Task to carry out:
Copy out all of the data below exactly, so that no word differs from the original.

##############################

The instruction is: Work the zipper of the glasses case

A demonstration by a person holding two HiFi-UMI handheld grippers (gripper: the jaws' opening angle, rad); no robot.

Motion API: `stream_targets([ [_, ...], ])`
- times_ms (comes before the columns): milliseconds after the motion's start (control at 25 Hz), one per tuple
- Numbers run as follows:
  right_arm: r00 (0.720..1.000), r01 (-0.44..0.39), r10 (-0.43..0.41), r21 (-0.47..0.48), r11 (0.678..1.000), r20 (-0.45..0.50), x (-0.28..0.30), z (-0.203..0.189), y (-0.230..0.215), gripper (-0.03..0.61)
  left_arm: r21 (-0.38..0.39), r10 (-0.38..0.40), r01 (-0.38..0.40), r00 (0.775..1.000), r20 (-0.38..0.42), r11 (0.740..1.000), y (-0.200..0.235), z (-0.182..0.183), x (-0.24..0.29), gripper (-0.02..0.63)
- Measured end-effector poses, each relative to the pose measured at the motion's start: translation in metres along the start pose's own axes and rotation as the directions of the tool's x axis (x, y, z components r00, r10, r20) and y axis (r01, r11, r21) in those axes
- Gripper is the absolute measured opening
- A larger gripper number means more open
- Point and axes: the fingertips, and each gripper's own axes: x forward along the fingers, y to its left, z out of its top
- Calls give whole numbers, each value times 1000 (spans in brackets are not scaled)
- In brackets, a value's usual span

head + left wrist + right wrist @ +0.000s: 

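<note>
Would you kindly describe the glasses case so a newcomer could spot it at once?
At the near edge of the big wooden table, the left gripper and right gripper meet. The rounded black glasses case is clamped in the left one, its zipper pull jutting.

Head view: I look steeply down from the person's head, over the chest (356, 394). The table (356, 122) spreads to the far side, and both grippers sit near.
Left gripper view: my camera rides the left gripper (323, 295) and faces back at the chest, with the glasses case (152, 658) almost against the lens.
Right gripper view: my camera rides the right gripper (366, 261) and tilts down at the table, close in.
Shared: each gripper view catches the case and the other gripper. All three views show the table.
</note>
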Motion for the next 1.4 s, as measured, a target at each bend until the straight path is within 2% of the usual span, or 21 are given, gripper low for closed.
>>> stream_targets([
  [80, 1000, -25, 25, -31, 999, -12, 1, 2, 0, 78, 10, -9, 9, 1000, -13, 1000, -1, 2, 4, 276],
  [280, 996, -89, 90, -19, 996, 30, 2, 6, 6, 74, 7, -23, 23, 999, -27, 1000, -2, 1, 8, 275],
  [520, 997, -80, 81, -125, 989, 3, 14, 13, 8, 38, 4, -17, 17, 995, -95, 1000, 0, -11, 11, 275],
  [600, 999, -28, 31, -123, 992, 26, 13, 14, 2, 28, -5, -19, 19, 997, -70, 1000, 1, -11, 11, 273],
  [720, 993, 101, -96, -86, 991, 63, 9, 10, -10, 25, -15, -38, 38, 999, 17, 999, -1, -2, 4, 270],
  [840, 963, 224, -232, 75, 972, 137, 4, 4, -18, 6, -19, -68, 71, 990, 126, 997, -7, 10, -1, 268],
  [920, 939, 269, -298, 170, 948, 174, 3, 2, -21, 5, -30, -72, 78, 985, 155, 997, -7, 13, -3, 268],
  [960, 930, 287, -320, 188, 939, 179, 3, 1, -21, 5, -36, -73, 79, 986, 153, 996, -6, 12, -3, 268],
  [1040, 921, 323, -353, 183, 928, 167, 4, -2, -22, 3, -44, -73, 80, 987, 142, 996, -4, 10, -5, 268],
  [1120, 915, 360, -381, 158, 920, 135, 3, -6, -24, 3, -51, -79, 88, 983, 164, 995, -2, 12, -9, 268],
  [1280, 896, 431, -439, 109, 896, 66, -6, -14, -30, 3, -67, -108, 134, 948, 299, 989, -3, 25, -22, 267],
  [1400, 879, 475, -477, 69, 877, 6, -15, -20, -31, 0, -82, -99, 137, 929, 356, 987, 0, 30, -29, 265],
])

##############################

Answer for this exercise:
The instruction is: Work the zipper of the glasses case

A demonstration by a person holding two HiFi-UMI handheld grippers (gripper: the jaws' opening angle, rad); no robot.

Motion API: `stream_targets([ [_, ...], ])`
- times_ms (comes before the columns): milliseconds after the motion's start (control at 25 Hz), one per tuple
- Numbers run as follows:
  right_arm: r00 (0.720..1.000), r01 (-0.44..0.39), r10 (-0.43..0.41), r21 (-0.47..0.48), r11 (0.678..1.000), r20 (-0.45..0.50), x (-0.28..0.30), z (-0.203..0.189), y (-0.230..0.215), gripper (-0.03..0.61)
  left_arm: r21 (-0.38..0.39), r10 (-0.38..0.40), r01 (-0.38..0.40), r00 (0.775..1.000), r20 (-0.38..0.42), r11 (0.740..1.000), y (-0.200..0.235), z (-0.182..0.183), x (-0.24..0.29), gripper (-0.02..0.63)
- Measured end-effector poses, each relative to the pose measured at the motion's start: translation in metres along the start pose's own axes and rotation as the directions of the tool's x axis (x, y, z components r00, r10, r20) and y axis (r01, r11, r21) in those axes
- Gripper is the absolute measured opening
- A larger gripper number means more open
- Point and axes: the fingertips, and each gripper's own axes: x forward along the fingers, y to its left, z out of its top
- Calls give whole numbers, each value times 1000 (spans in brackets are not scaled)
- In brackets, a value's usual span

head + left wrist + right wrist @ +0.000s: 

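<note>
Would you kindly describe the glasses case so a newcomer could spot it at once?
At the near edge of the big wooden table, the left gripper and right gripper meet. The rounded black glasses case is clamped in the left one, its zipper pull jutting.

Head view: I look steeply down from the person's head, over the chest (356, 394). The table (356, 122) spreads to the far side, and both grippers sit near.
Left gripper view: my camera rides the left gripper (323, 295) and faces back at the chest, with the glasses case (152, 658) almost against the lens.
Right gripper view: my camera rides the right gripper (366, 261) and tilts down at the table, close in.
Shared: each gripper view catches the case and the other gripper. All three views show the table.
</note>
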Motion for the next 1.4 s, as measured, a target at each bend until the straight path is within 2% of the usual span, or 21 are given, gripper low for closed.
>>> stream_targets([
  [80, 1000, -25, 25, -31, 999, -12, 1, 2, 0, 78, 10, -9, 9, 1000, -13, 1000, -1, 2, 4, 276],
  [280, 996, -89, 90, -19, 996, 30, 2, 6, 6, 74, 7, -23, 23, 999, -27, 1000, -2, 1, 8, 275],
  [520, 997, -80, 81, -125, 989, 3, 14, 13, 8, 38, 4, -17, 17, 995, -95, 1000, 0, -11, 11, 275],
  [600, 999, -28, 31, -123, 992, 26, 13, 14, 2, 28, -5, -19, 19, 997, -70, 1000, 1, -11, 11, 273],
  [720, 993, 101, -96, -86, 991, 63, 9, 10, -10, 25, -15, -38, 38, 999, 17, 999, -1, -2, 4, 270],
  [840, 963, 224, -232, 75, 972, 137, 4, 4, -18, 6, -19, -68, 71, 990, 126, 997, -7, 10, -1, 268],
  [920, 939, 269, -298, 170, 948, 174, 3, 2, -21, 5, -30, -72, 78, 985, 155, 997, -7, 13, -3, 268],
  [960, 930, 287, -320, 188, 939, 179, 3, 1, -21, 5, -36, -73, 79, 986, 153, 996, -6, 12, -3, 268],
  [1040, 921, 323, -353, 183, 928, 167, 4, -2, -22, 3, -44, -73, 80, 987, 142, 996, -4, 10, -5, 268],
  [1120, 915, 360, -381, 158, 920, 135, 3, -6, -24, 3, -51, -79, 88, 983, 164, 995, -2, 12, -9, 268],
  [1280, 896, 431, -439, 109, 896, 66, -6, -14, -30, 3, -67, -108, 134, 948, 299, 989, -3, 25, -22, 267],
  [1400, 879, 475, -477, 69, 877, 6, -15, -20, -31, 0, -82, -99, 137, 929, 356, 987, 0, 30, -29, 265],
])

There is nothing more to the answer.